On peut dire de façon générale que si depuis 2000, le Cameroun se trouve sur une bonne dynamique en matière de soutenabilité fiscale, cette dynamique reste encore très faible et tout choc sur l'économie risquerait de faire basculer le pays dans une situation critique. D'après la figure 3.11, la déviation du coefficient de réaction est restée jusqu'en 2005 négative et le coefficient de réaction très proche du niveau seuil tolérable.

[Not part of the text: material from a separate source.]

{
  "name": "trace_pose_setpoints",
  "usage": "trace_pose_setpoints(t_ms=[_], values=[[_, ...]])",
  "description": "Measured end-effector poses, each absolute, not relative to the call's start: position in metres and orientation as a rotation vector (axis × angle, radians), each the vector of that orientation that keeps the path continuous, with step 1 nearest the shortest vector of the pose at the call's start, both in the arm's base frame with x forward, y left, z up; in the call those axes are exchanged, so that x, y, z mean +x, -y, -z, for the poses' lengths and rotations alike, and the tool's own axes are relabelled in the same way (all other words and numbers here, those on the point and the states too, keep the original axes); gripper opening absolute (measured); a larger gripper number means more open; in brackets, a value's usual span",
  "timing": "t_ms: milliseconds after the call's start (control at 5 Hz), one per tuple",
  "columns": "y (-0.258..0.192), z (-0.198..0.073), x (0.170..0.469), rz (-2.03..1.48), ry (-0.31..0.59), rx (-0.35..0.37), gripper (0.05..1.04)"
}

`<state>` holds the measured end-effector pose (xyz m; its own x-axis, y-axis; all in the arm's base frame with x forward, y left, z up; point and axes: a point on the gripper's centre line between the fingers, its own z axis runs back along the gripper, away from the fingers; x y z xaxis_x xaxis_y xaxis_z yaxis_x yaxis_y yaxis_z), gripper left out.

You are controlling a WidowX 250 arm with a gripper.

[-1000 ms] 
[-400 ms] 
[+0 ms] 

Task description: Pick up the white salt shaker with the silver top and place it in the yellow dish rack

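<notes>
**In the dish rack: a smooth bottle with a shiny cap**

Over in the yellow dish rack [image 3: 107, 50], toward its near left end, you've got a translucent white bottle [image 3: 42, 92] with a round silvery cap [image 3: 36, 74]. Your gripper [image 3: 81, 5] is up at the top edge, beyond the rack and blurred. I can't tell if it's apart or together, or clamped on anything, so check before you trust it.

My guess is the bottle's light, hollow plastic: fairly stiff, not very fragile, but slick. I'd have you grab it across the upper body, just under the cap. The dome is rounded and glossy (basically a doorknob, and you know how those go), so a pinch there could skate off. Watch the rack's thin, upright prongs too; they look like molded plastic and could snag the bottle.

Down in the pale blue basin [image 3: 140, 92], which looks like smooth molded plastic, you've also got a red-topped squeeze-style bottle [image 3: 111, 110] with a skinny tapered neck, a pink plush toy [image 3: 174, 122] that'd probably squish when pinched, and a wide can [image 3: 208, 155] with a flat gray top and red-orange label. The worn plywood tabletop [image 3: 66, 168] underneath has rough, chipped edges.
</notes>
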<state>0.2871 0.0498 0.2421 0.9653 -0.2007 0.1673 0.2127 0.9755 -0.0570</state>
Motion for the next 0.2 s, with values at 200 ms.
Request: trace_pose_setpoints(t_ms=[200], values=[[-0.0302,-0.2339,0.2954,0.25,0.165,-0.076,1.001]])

Trois principales recommandations découlent de toute notre analyse :

§ Le Cameroun doit se doter de véritables instruments d'ajustement de sa politique à la règle fiscale. Si l'instrument de taux d'imposition est déjà développé, la politique de titrisation reste encore très embryonnaire et doit être développé de concert avec le développement de la place boursière de Douala.

§ Si le Cameroun dispose d'une institution chargée de gérer sa dette lui donnant ainsi une vision permanente de sa situation d'endettement, il est impératif de se doter d'un organe un peu plus puissant qui se chargera de la gestion du porte feuille complet de l'Etat de façon à lui donnée une vision permanente de la situation de ses finances en terme d'actifs et de passifs.

§ Enfin la gestion des dépenses publiques doit être plus illuminée et bien orientée si le gouvernement veut se prémunir d'une situation soutenable compatible avec les objectifs de croissance et de développement.